Students who exhibit unprofessional behavior, including but not limited to honor code violations, will not receive letters of recommendation from the professor for TA applications, graduate school, scholarships, etc.
Course Policies
Academic Integrity policy
It is very important in this course (and in life), that your work be your own. These guidelines will help you achieve that.
You must:
- Solve all homework, quizzes, projects, and labs on your own, unless you are receiving the help of the instructional staff.
You may:
- Discuss any of the English requirements of the assignment specifications with other students; you may ask for clarification, in English, of the assignment requirements. However, you are NOT allowed to discuss high level solutions to these assignments (see below).
You may NOT:
- Copy code to or from other students or people outside of the class.
- Discuss general approaches to solving the homework problems with other students.
- Have another student look at a specific snippet of your code (e.g., 2+ lines) to help you debug a programming error.
- Have someone else write code for you.
- Copy code from the internet.
- Use any LLM (such as ChatGPT) to generate any of your code, or generate a skeleton of your code that you then modify. You may also not use an LLM for any other reason in this course.
Penalties for violating the code or the policies described here include failing this course, and are elaborated in the GW Academic Integrity Code. Note that the minimum punishment is failure of the assignment. Additional actions could include failure of the class, suspension, or expulsion.
Use of Electronic Course Materials and Class Recordings
Students are encouraged to use electronic course materials, including recorded class sessions, for private personal use in connection with their academic program of study. Electronic course materials and recorded class sessions should not be shared or used for non-course related purposes unless express permission has been granted by the instructor. Students who impermissibly share any electronic course materials are subject to discipline under the Student Code of Conduct. Please contact the instructor if you have questions regarding what constitutes permissible or impermissible use of electronic course materials and/or recorded class sessions. Please contact Disability Support Services if you have questions or need assistance in accessing electronic course materials.
University policy on observance of religious holidays
In accordance with University policy, students should notify faculty during the first week of the semester of their intention to be absent from class on their day(s) of religious observance.

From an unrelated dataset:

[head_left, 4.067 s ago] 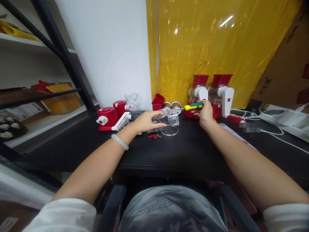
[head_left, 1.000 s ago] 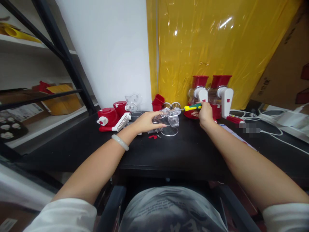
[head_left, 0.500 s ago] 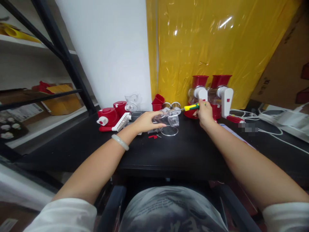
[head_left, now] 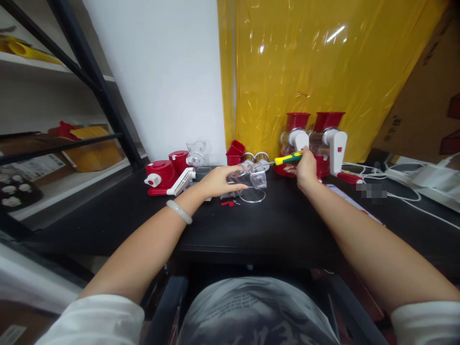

For details and policy, see Religious Holidays on the Provost web page.
Disability Support Services (DSS)
Any student who may need an accommodation based on the potential impact of a disability should contact Disability Support Services (or call 202-994-8250) to establish eligibility and to coordinate accommodations.
Safety and Security
• Monitor GW Alerts and Campus Advisories to Stay Informed before and during an emergency event or situation
• In an emergency: call GWPD/EMeRG 202-994-6111 or 911
• For situation-specific actions: refer to GW’s Emergency Response Handbook and Emergency Operations Plan
• In the event of an armed Intruder: Run. Hide. Fight.
Diversity and Inclusion
All people have the right to be addressed and referred to in accordance with their personal identity. In this class, we will have the chance to indicate the name that we prefer to be called and, if we choose, to identify pronouns with which we would like to be addressed. I will do my best to address and refer to all students accordingly and support classmates in doing so as well.
For more resources, see the CS Dept JEDI homepage.
Acknowledgments
The material for this course comes from previous iterations taught by Prof. Aviv. Thank you.